§ **Data**

□ □ □ □ □ □ □

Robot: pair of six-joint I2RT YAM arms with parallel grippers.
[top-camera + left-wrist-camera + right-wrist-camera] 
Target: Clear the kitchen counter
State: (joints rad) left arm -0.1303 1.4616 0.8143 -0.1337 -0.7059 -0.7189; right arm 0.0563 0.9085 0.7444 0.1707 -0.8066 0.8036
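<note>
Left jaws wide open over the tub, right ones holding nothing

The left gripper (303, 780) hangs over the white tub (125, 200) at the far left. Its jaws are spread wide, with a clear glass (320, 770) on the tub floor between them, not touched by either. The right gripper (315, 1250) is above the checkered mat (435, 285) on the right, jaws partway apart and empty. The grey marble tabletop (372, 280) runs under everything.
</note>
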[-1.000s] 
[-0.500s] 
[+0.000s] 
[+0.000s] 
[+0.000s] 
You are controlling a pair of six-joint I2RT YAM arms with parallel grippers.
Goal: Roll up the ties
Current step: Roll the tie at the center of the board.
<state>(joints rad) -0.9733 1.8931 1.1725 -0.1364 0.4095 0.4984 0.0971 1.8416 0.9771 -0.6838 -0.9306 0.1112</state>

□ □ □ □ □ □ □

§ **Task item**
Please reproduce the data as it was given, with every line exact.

§ **Your response**
Robot: pair of six-joint I2RT YAM arms with parallel grippers.
[top-camera + left-wrist-camera + right-wrist-camera] 
Target: Clear the kitchen counter
State: (joints rad) left arm -0.1303 1.4616 0.8143 -0.1337 -0.7059 -0.7189; right arm 0.0563 0.9085 0.7444 0.1707 -0.8066 0.8036
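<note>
Left jaws wide open over the tub, right ones holding nothing

The left gripper (303, 780) hangs over the white tub (125, 200) at the far left. Its jaws are spread wide, with a clear glass (320, 770) on the tub floor between them, not touched by either. The right gripper (315, 1250) is above the checkered mat (435, 285) on the right, jaws partway apart and empty. The grey marble tabletop (372, 280) runs under everything.
</note>
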[-1.000s] 
[-0.500s] 
[+0.000s] 
[+0.000s] 
[+0.000s] 
You are controlling a pair of six-joint I2RT YAM arms with parallel grippers.
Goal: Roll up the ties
Current step: Roll the tie at the center of the board.
<state>(joints rad) -0.9733 1.8931 1.1725 -0.1364 0.4095 0.4984 0.0971 1.8416 0.9771 -0.6838 -0.9306 0.1112</state>

This finishes the exercise.